EXERCISE DIRECTIONS: What is needed here is an exact copy of all the records below.

Start of Block

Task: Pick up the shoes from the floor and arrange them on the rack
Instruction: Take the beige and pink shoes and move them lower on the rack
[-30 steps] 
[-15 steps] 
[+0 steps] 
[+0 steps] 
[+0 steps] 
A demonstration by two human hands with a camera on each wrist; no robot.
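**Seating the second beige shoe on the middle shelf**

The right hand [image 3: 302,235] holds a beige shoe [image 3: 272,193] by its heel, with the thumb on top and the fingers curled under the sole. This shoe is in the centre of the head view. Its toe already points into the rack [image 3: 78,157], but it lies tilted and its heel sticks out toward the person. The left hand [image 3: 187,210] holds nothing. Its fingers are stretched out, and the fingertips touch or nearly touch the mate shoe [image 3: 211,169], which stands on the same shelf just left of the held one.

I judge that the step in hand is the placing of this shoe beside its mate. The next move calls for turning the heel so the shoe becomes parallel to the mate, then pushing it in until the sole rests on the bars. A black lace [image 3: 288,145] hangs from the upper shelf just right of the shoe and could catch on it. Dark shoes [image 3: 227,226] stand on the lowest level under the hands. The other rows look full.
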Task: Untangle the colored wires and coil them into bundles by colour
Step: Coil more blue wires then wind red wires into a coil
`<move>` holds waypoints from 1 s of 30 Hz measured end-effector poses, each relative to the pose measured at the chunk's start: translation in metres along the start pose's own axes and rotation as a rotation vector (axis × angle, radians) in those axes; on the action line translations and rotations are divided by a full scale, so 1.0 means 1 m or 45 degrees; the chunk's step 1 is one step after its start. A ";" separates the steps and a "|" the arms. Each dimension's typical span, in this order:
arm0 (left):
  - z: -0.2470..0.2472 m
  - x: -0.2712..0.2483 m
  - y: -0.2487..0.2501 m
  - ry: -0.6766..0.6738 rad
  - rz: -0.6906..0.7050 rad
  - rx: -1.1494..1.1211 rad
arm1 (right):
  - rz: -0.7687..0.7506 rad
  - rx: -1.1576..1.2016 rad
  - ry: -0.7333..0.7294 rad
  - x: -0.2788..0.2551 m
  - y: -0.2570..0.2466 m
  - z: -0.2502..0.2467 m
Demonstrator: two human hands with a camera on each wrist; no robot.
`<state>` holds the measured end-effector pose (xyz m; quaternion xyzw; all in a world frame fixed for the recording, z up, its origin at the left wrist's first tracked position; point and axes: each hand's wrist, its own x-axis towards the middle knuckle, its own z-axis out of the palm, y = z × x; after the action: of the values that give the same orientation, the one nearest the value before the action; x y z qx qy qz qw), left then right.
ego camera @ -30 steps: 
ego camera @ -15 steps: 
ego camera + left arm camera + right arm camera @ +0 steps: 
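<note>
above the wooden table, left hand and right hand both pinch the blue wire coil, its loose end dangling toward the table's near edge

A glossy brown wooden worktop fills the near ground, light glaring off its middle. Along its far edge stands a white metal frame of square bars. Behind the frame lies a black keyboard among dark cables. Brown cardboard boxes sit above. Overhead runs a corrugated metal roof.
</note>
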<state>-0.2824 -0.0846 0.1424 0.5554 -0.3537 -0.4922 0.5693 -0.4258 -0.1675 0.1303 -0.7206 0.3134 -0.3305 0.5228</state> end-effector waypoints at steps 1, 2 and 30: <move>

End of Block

EXPECTED ANSWER:
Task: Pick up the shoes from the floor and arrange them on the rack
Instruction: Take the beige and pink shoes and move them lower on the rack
[-30 steps] 
[-15 steps] 
[+0 steps] 
[+0 steps] 
[+0 steps] 
A demonstration by two human hands with a camera on each wrist; no robot.
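**Seating the second beige shoe on the middle shelf**

The right hand [image 3: 302,235] holds a beige shoe [image 3: 272,193] by its heel, with the thumb on top and the fingers curled under the sole. This shoe is in the centre of the head view. Its toe already points into the rack [image 3: 78,157], but it lies tilted and its heel sticks out toward the person. The left hand [image 3: 187,210] holds nothing. Its fingers are stretched out, and the fingertips touch or nearly touch the mate shoe [image 3: 211,169], which stands on the same shelf just left of the held one.

I judge that the step in hand is the placing of this shoe beside its mate. The next move calls for turning the heel so the shoe becomes parallel to the mate, then pushing it in until the sole rests on the bars. A black lace [image 3: 288,145] hangs from the upper shelf just right of the shoe and could catch on it. Dark shoes [image 3: 227,226] stand on the lowest level under the hands. The other rows look full.
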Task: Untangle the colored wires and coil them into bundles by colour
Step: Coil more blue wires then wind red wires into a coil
`<move>` holds waypoints from 1 s of 30 Hz measured end-effector poses, each relative to the pose measured at the chunk's start: translation in metres along the start pose's own axes and rotation as a rotation vector (axis × angle, radians) in those axes; on the action line translations and rotations are divided by a full scale, so 1.0 means 1 m or 45 degrees; the chunk's step 1 is one step after its start. A ";" separates the steps and a "|" the arms. Each dimension's typical span, in this order:
arm0 (left):
  - z: -0.2470..0.2472 m
  - x: -0.2712..0.2483 m
  - y: -0.2487..0.2501 m
  - ry: -0.6766..0.6738 rad
  - rz: -0.6906..0.7050 rad
  - rx: -1.1494..1.1211 rad
arm1 (right):
  - rz: -0.7687..0.7506 rad
  - rx: -1.1576..1.2016 rad
  - ry: -0.7333..0.7294 rad
  - x: -0.2788..0.2551 m
  - y: -0.2570..0.2466 m
  - z: -0.2502..0.2467 m
Demonstrator: two human hands with a camera on each wrist; no robot.
`<state>` holds the measured end-effector pose (xyz m; quaternion xyzw; all in a world frame fixed for the recording, z up, its origin at the left wrist's first tracked position; point and axes: each hand's wrist, its own x-axis towards the middle knuckle, its own z-axis out of the palm, y = z × x; after the action: of the values that give the same orientation, the one nearest the value before the action; x y z qx qy qz qw), left then right.
ego camera @ -30 steps: 
ego camera @ -15 steps: 
ego camera + left arm camera + right arm camera @ +0 steps: 
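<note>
above the wooden table, left hand and right hand both pinch the blue wire coil, its loose end dangling toward the table's near edge

A glossy brown wooden worktop fills the near ground, light glaring off its middle. Along its far edge stands a white metal frame of square bars. Behind the frame lies a black keyboard among dark cables. Brown cardboard boxes sit above. Overhead runs a corrugated metal roof.
</note>
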<state>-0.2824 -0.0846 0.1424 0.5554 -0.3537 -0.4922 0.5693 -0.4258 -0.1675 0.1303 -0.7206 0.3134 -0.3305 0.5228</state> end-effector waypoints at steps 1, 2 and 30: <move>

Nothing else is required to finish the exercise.